She also participated in a panel decision, authored by Judge Dennis Jacobs, that rejected the First Amendment claims of a retired police sergeant in Ruotolo v. City of New York (2008) in part because of Garcetti and also because the speech did not touch on a matter of public concern, a standard articulated by the high court in Pickering v. Board of Education (1968).

However, she sat on a three-judge panel that unanimously reinstated part of a former public school teacher’s claim that he was retaliated against by his principal and other school officials for critical comments in a New York Post article. The article discussed the problem of attendance fraud. The panel determined in Brenes v. City of New York (2009) that there was sufficient evidence that one principal did retaliate against the teacher shortly after the negative newspaper article. Thus, the panel reinstated the part of the First Amendment as to that particular defendant.

Religious-expression cases


Sotomayor’s record on cases involving religious displays appears in accord with some legal commentators’ assessments of her as a pragmatic judge who takes into account the particular facts of the case in addition to overarching constitutional law.

In 1993, Sotomayor ruled in Flamer v. City of White Plains that a rabbi had a First Amendment right to display a menorah in a city park. The city of White Plains, New York, prohibited “fixed outdoor displays of religious or political symbols.” The rabbi asserted that the regulation violated his free-exercise-of-religion and free-speech rights.

She wrote that the city may not “preclude a private speaker from erecting a fixed display of a religious symbol, free-standing or otherwise, in a City park on the basis of such display’s religious message.” She rejected the city’s establishment clause-based defense that it was trying to prevent perceived state endorsement of religion: “The Establishment Clause does not provide a compelling justification for the Resolution’s content-based restrictions on expressive conduct.”

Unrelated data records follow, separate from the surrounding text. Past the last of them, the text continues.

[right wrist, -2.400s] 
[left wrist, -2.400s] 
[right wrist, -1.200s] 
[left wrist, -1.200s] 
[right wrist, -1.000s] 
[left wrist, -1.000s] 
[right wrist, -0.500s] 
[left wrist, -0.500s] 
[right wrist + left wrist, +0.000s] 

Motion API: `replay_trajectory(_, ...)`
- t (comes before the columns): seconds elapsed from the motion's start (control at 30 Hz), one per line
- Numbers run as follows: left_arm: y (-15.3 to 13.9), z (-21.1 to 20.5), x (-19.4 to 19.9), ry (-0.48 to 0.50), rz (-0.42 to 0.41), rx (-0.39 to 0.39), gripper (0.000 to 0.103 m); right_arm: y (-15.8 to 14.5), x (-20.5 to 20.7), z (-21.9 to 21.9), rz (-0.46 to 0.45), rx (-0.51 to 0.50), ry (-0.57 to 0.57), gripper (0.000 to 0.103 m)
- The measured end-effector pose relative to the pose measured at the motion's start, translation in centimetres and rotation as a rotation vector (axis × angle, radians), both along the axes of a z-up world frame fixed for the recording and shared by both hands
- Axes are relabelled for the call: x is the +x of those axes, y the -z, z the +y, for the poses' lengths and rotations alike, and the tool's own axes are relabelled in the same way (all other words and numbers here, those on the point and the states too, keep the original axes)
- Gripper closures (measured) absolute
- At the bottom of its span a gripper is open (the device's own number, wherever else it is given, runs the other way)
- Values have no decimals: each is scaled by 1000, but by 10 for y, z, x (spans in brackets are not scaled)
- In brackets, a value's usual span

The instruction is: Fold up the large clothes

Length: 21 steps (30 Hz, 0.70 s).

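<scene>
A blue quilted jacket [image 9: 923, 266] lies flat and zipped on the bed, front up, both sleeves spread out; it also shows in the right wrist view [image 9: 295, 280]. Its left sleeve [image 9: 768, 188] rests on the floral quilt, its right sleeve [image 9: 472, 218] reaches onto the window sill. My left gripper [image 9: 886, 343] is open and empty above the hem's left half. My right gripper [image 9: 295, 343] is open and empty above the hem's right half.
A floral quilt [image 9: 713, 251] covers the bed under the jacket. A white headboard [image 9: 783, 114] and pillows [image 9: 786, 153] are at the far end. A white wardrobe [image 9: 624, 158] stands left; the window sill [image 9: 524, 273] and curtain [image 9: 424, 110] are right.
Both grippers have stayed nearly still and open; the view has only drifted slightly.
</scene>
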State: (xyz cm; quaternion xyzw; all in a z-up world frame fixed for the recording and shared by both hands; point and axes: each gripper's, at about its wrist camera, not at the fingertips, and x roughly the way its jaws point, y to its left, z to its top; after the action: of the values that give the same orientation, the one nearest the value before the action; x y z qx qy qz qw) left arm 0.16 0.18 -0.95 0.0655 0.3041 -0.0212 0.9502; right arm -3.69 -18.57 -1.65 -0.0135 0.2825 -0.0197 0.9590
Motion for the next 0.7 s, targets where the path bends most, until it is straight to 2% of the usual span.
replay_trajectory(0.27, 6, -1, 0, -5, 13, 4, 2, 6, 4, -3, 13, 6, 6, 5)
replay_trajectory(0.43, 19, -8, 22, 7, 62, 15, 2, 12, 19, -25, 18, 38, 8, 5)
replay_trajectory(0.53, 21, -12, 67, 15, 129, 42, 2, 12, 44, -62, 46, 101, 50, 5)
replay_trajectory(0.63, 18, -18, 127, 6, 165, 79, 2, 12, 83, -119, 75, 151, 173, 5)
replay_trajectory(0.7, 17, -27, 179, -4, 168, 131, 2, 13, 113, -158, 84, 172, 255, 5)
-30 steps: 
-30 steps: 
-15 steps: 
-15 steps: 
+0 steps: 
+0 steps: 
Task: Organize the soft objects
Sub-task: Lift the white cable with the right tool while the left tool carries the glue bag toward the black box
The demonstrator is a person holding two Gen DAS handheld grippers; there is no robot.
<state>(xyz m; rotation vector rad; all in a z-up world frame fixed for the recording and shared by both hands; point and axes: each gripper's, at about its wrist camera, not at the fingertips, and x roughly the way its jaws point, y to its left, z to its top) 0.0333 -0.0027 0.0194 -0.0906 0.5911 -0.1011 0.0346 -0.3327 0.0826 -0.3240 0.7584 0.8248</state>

However, a few years later while still a district judge, Sotomayor rejected the First Amendment claims of two Muslims who alleged a First Amendment violation because a post office displayed Christian and Jewish symbols during the Christmas and Chanukah celebrations.

Sotomayor noted in Mehdi v. United States Postal Service (1997), that the post office building was a nonpublic forum. “If the government’s speech on its own property by itself turned that property into a public forum, virtually all government facilities would become public fora open for a wide range of expression activity,” she wrote. “The First Amendment does not require this.”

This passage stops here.